Audiradio 2009: serviranno 30 ‘casi’ e non più 24

La ‘condizione minima’ per comparire nelle indagini bimestrali di Audiradio viene elevata a 30 casi e potrebbe escludere una serie di Radio locali. Ci sarà anche un’indagine mediante diari. L’iscrizione deve avvenire entro il 15 dicembre.

L'avvertenza (che è anche un promemoria per i distratti) è comparsa sul periodico via fax delle Frt 'Radio & Tv Notizie':

«Audiradio sta inviando il contratto relativo all'indagine 2009, il termine ultimo per l'iscrizione è fissato per lunedì 15 dicembre. Audiradio si avvarrà, come per il 2008, di un campione di 120.000 interviste telefoniche suddivise in sei bimestri. L'indagine partirà il 10 gennaio 2009. Verranno pubblicati al bimestre i dati che raggiungono la soglia di almeno 30 casi nel giorno medio.

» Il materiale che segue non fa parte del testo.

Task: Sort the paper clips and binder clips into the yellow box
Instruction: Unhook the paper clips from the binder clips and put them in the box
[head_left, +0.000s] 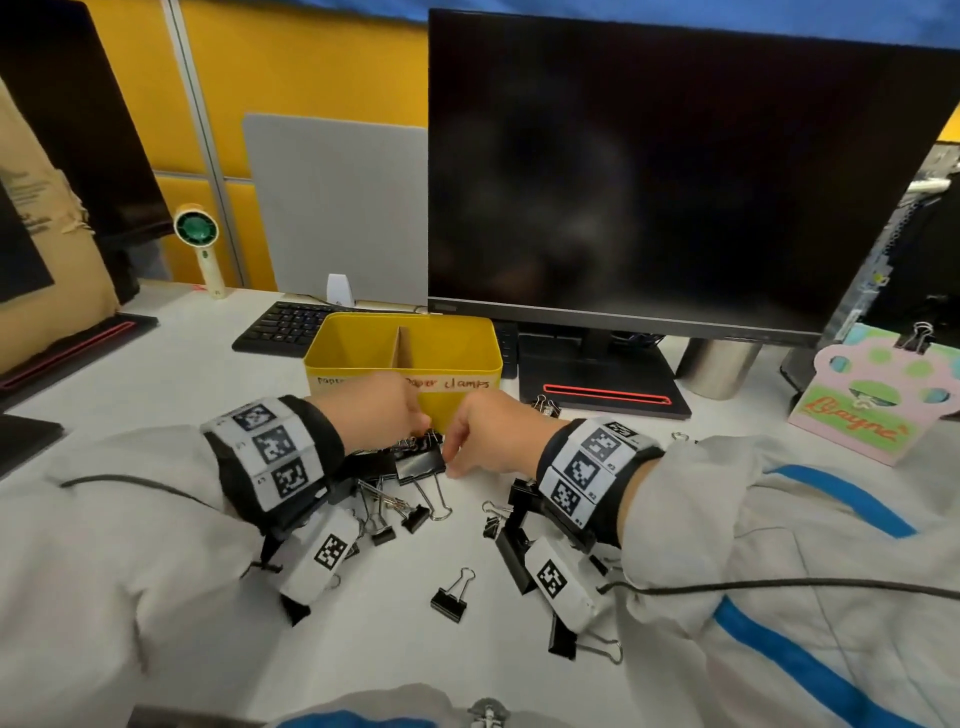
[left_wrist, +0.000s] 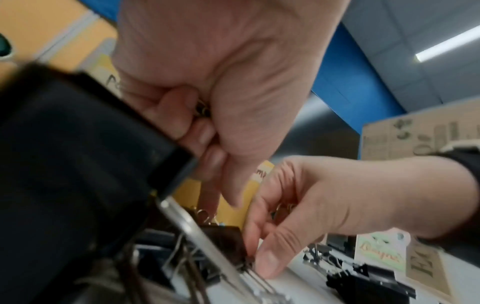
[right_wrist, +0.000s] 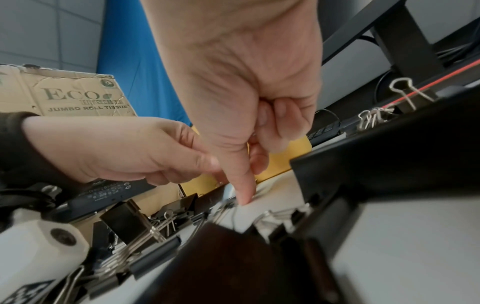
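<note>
The yellow box (head_left: 470, 332) stands on the desk, split by a divider into two labelled halves. Just in front of it lies a heap of black binder clips (head_left: 384, 506). My left hand (head_left: 415, 428) hovers over the heap with its fingers curled on a small metal clip (left_wrist: 203, 109) against the palm. My right hand (head_left: 451, 460) pinches the right end of a large black binder clip (head_left: 421, 462) lying on the desk; its thumb (right_wrist: 244, 197) points down at the tabletop. The same pinch shows on the large clip (left_wrist: 226, 236) in the left wrist view.
Loose binder clips lie near me (head_left: 452, 592) and under my right wrist (head_left: 582, 642). A keyboard (head_left: 283, 325) and a dark monitor (head_left: 675, 171) on its stand base (head_left: 597, 387) sit behind the box. A pink card (head_left: 878, 400) stands at the right, a cardboard box (head_left: 47, 249) at the left.
</note>
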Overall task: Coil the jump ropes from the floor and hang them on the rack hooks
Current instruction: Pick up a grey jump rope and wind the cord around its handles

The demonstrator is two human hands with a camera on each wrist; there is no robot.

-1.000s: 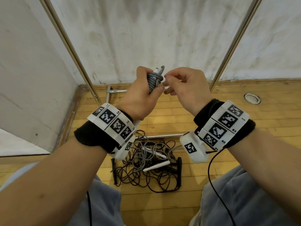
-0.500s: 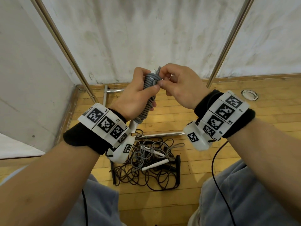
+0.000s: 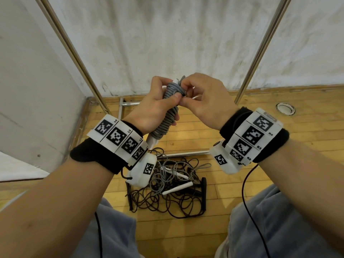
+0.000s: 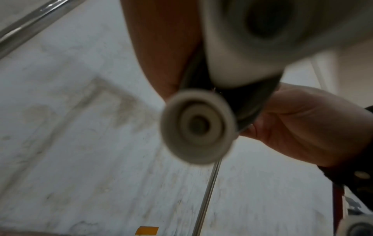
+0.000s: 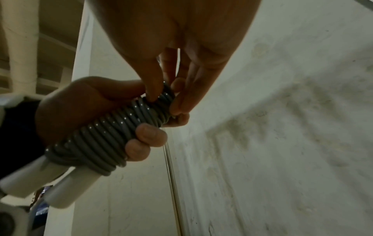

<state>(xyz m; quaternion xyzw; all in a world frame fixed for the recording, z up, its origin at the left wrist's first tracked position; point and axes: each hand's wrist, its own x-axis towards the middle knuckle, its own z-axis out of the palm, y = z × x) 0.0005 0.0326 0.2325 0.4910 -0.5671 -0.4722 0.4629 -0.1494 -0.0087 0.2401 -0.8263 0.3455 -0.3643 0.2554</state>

Sarà dato avvio nel 2009 ad una indagine - tramite panel con diari - della quale verranno in seguito precisate le modalità di adesione e tutte le indicazioni sulla metodologia e sulle condizioni di partecipazione».

Si registrano le prime reazioni negative, in rapporto alle possibili conseguenze sulle Radio locali più piccole dell'innalzamento a 30 casi. Scrive così Luigino Bucosse di Multiradio al sito www.newslinet.it:

«L'elevazione del numero minimo dei casi riscontrati per la pubblicazione del dato dell'ascolto nel giorno medio (novità comunicataci soltanto a pochi giorni dalla scadenza per il termine di iscrizione) sembra un aggiustamento tecnico di poco conto, ma in realtà sicuramente avrà un effetto dirompente sulle emittenti medio-piccole, facendole sparire in molte province, specialmente quelle a bassa densità di popolazione, dato che il numero di telefonate complessivo in queste aree è così basso che è difficile raggiungere il minimo di casi in questione. Insomma, anziché aumentare il numero di telefonate per ridurre il margine di errore statistico si è preferito alzare la soglia della significatività; un po' come quando non potendo bonificare l'acqua inquinata si alza la soglia del livello di purezza minimo per la potabilità».